> Your task
Lift out all lines below that contain "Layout".
*** Opening Material for this exercise ***
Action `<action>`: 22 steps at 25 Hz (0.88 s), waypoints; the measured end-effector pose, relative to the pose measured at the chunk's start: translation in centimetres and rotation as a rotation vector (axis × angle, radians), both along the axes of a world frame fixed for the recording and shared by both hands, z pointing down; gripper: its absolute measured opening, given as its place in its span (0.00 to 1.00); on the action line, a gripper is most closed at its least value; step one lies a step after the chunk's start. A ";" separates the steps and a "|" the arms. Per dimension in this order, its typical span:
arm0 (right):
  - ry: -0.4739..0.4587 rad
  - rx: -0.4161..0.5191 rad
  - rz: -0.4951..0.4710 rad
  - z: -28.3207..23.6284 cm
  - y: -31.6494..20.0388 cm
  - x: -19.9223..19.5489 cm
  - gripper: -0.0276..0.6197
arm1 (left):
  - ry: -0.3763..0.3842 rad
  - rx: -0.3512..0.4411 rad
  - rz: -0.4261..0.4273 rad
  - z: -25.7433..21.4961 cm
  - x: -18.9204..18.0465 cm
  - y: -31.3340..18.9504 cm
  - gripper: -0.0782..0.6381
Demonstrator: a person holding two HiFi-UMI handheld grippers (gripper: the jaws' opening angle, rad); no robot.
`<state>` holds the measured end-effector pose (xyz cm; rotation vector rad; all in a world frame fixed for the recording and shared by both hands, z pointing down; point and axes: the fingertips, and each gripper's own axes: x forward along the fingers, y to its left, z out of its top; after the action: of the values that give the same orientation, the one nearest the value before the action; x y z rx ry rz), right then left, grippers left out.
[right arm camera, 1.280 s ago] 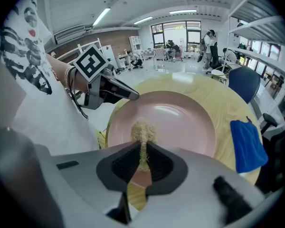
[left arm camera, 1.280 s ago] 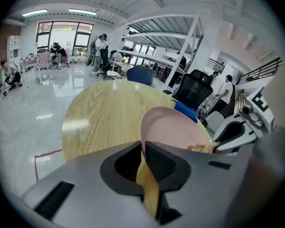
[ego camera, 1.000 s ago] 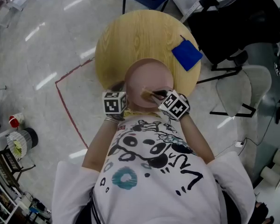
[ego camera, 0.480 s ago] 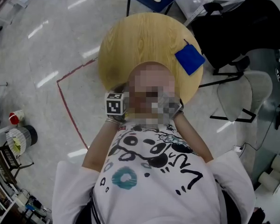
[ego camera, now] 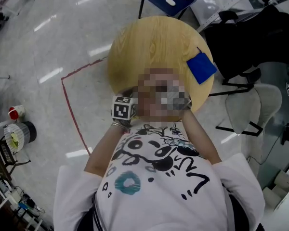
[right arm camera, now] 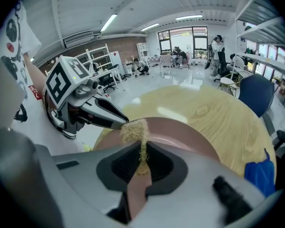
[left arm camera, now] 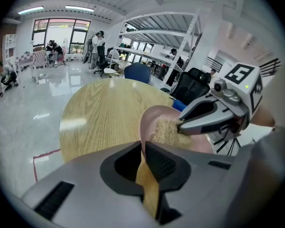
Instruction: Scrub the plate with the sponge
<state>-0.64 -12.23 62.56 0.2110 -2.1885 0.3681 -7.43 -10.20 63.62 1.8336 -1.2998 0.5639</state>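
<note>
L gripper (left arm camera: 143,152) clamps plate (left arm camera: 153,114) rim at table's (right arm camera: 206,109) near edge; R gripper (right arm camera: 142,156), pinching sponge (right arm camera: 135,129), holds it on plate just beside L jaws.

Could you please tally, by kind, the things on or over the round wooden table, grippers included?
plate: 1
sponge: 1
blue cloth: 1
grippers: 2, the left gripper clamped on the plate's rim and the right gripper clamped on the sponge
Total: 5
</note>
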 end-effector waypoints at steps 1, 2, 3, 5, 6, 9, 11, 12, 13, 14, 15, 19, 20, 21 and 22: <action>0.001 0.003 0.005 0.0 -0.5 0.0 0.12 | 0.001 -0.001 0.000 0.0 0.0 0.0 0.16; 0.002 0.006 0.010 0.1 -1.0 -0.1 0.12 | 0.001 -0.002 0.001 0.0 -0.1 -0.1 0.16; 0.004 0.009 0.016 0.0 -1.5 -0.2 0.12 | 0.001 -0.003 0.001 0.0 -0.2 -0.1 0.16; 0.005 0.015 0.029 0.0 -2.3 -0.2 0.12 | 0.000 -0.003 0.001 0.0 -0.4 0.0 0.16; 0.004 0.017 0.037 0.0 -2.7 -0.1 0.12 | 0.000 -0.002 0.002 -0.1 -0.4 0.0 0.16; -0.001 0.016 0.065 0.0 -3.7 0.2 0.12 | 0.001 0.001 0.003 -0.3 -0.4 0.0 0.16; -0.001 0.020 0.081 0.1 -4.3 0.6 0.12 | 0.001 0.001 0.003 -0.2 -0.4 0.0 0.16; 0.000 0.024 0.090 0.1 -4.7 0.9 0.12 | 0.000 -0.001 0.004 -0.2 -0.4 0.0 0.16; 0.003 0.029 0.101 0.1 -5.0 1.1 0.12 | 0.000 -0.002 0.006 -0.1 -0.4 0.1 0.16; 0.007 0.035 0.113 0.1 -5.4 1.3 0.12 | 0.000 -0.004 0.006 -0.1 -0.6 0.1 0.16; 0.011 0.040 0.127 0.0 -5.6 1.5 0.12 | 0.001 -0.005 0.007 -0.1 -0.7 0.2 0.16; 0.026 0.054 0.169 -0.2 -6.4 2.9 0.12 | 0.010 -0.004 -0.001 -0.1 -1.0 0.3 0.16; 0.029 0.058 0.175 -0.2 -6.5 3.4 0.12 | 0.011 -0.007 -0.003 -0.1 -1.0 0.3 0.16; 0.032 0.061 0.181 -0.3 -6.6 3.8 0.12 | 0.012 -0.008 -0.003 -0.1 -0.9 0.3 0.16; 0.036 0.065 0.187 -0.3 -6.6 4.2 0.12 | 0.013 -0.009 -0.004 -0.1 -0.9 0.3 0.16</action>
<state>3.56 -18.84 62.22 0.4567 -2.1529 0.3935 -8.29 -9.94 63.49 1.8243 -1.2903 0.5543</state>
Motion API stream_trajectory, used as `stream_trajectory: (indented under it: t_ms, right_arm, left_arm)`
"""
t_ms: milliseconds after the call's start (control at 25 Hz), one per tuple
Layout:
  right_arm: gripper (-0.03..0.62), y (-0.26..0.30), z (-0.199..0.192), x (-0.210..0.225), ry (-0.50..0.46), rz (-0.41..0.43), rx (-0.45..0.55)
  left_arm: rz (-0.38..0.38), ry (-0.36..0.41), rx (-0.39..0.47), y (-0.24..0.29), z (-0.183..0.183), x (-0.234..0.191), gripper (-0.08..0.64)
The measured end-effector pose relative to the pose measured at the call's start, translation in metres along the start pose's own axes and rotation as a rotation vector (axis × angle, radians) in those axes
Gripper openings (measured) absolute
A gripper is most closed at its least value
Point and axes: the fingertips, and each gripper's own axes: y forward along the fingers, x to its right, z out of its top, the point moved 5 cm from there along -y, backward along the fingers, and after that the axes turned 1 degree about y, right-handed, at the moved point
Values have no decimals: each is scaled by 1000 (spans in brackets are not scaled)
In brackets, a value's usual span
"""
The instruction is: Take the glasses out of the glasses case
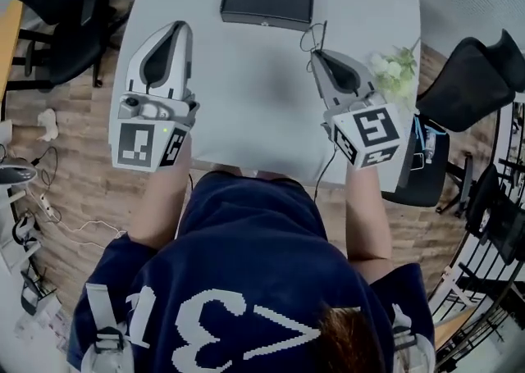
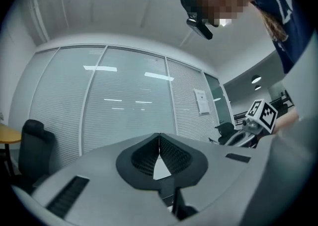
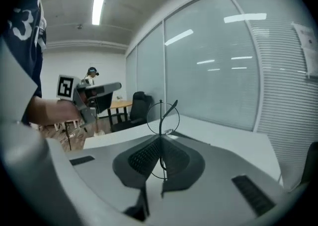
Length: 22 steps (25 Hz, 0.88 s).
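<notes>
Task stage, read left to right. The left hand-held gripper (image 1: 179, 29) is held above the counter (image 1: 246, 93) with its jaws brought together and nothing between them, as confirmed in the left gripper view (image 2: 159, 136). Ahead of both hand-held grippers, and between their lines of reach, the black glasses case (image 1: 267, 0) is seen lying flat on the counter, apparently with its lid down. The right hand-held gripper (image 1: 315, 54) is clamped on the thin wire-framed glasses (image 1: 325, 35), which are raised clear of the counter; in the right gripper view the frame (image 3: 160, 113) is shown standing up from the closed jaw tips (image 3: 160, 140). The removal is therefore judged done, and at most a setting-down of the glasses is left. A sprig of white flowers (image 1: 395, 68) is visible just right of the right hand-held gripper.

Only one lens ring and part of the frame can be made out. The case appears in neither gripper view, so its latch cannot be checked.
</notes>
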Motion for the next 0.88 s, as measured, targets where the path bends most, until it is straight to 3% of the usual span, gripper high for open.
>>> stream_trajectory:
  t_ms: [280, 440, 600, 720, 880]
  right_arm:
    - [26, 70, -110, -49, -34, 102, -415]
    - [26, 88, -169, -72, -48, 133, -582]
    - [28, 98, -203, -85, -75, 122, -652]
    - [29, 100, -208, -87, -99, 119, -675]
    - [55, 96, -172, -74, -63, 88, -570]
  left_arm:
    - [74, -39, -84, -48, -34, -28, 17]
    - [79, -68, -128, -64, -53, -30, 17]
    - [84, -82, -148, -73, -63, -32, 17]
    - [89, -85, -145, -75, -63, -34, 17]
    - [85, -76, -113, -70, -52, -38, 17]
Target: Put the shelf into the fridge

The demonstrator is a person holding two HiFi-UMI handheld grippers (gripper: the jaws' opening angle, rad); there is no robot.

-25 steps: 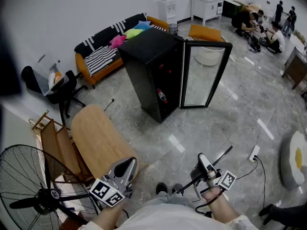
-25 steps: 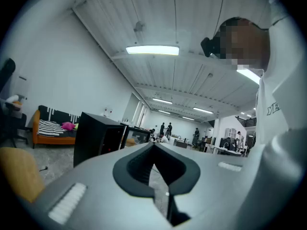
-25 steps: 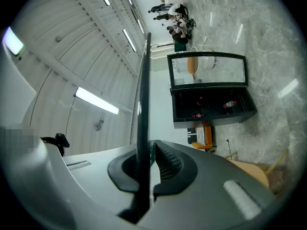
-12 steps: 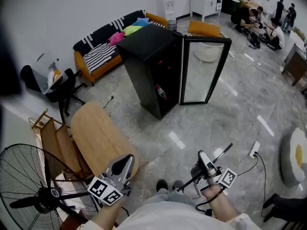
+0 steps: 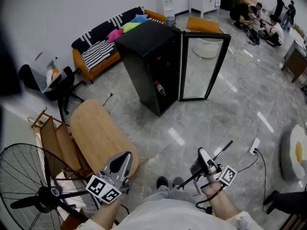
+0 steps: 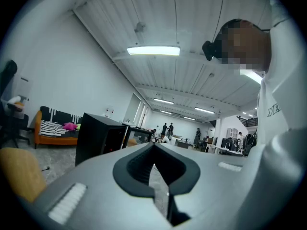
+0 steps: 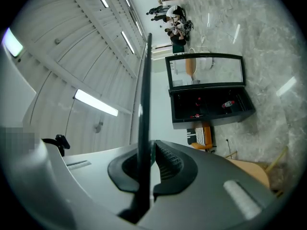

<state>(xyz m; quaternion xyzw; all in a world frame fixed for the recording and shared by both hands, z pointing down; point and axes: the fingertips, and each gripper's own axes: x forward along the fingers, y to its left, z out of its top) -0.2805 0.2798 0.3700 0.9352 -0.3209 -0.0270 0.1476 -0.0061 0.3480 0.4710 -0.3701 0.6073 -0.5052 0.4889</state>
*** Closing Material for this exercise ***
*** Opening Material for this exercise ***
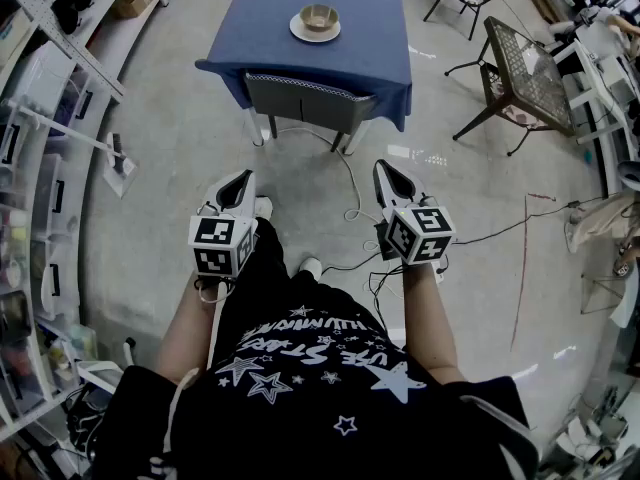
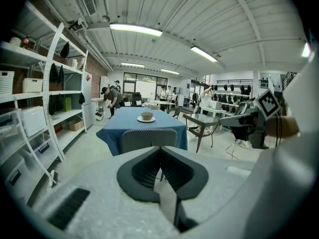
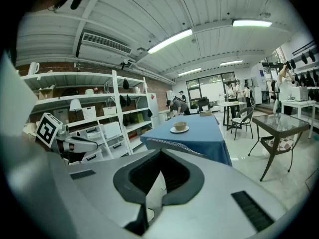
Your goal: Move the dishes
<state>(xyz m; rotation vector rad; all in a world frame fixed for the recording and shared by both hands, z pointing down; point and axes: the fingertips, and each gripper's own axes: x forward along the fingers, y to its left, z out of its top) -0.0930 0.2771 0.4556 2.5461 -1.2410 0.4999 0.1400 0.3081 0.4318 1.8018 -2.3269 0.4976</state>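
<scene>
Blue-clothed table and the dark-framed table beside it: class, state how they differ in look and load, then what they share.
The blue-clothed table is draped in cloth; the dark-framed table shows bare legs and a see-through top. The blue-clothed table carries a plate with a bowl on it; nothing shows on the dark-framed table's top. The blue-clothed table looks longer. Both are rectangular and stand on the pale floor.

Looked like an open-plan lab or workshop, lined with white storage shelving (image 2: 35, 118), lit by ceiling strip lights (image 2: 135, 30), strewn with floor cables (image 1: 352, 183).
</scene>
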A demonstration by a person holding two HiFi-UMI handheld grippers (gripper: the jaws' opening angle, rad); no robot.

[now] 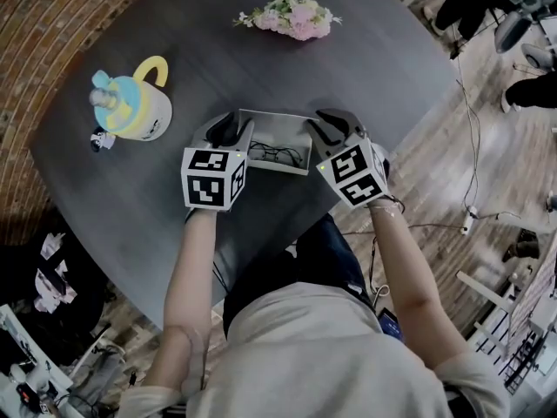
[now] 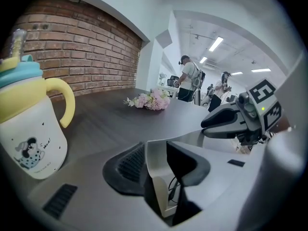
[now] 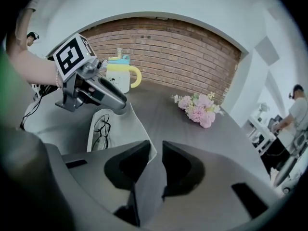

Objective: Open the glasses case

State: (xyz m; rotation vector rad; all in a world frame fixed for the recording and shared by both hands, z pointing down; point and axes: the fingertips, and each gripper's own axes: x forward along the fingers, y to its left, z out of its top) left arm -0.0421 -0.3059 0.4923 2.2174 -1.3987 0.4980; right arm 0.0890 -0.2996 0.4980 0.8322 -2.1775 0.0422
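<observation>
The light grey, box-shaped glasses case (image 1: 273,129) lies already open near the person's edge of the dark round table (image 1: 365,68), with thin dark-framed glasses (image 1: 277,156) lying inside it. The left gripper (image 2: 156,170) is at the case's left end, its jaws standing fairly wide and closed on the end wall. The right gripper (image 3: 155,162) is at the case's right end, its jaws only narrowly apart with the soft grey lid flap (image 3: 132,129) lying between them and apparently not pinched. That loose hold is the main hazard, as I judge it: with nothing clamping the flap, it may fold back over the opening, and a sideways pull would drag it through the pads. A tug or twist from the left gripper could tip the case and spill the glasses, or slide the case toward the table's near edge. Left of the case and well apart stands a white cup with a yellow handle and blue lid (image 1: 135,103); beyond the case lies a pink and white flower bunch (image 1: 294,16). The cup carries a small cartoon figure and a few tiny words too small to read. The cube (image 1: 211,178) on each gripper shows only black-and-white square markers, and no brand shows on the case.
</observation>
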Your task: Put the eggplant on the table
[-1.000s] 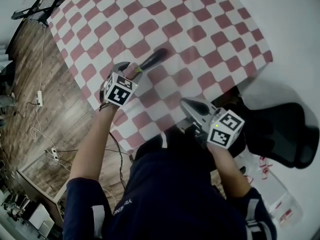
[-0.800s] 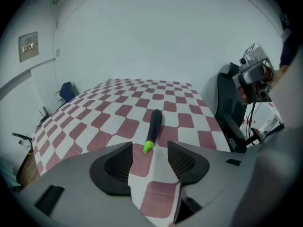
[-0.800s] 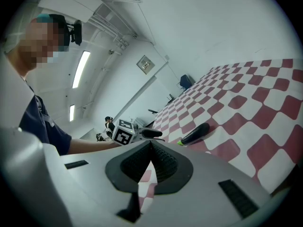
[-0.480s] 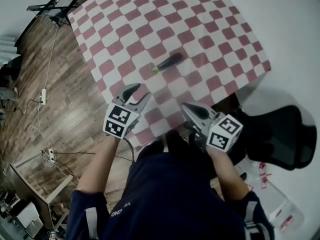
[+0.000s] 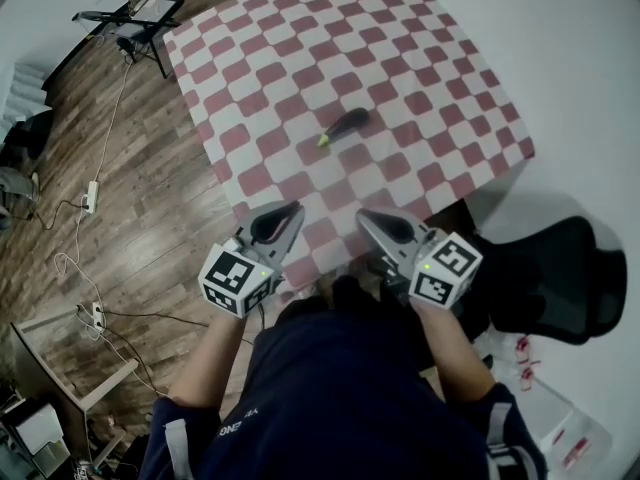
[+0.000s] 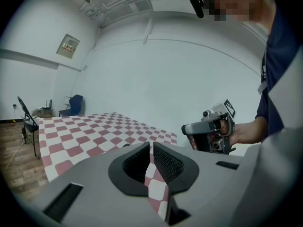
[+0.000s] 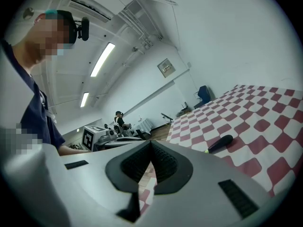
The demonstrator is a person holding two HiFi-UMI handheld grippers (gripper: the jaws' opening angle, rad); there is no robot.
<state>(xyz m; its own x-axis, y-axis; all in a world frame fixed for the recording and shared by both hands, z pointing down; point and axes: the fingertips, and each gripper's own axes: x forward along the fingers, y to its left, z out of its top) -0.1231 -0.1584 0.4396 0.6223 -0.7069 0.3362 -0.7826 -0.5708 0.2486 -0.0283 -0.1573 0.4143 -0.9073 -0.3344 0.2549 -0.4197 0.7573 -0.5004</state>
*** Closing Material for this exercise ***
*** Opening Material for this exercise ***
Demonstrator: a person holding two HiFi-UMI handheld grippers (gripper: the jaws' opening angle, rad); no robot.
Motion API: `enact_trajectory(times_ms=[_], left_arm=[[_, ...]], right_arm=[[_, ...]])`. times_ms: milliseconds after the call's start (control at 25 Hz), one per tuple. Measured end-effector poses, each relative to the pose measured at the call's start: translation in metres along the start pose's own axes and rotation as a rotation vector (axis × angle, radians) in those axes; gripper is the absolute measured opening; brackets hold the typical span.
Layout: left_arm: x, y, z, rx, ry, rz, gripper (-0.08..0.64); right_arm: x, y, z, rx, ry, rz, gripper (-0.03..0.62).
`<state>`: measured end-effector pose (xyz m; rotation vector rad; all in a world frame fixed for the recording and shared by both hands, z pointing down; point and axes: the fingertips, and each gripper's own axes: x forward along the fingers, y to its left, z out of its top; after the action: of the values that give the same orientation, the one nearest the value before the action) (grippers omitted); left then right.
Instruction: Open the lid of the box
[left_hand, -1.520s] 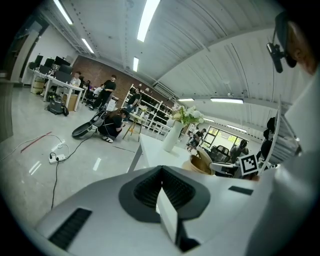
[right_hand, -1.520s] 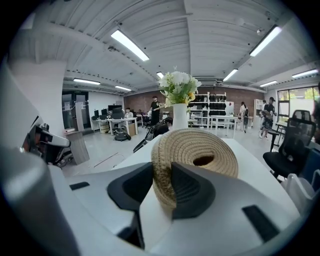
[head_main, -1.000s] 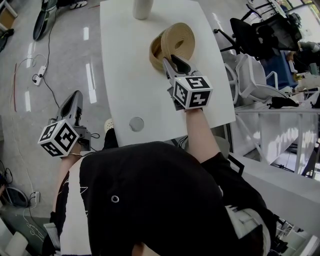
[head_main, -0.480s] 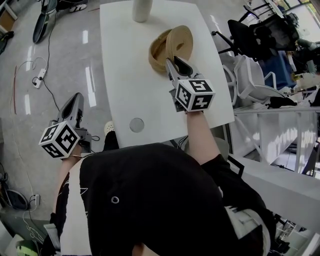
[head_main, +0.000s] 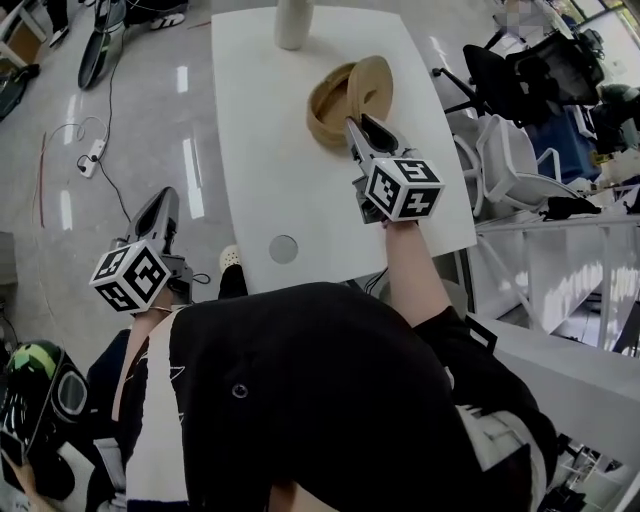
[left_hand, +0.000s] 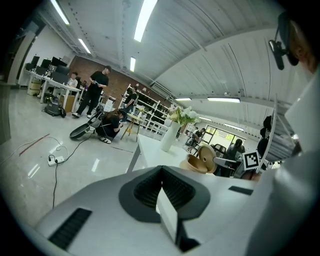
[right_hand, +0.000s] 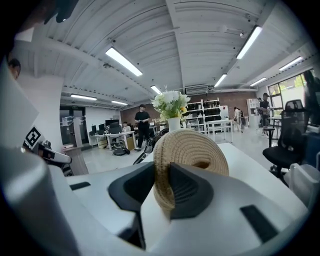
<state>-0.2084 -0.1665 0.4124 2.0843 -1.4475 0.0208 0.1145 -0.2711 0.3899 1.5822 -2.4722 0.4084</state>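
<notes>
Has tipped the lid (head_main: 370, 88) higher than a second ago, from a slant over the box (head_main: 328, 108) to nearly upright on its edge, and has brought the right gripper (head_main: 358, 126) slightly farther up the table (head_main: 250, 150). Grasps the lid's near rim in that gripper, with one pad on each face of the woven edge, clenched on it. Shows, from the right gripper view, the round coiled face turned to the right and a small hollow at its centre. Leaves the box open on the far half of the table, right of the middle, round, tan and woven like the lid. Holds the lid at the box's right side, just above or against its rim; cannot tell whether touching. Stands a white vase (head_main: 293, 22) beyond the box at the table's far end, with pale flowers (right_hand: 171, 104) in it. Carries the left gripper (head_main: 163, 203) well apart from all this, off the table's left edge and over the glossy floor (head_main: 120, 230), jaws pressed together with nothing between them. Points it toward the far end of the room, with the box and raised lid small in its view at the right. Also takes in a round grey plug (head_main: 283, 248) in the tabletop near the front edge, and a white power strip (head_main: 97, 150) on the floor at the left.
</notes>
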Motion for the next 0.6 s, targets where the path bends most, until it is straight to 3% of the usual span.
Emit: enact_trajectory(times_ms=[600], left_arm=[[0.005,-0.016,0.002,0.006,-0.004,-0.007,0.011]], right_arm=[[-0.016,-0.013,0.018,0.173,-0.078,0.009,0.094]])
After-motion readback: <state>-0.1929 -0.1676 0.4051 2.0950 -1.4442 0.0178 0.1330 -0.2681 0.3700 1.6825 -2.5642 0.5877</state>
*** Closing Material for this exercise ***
> Written answer
Layout:
Layout: left_arm: x, y, z, rx, ry, rz, gripper (-0.08..0.64); right_arm: x, y, z, rx, ry, rz, gripper (-0.03..0.62).

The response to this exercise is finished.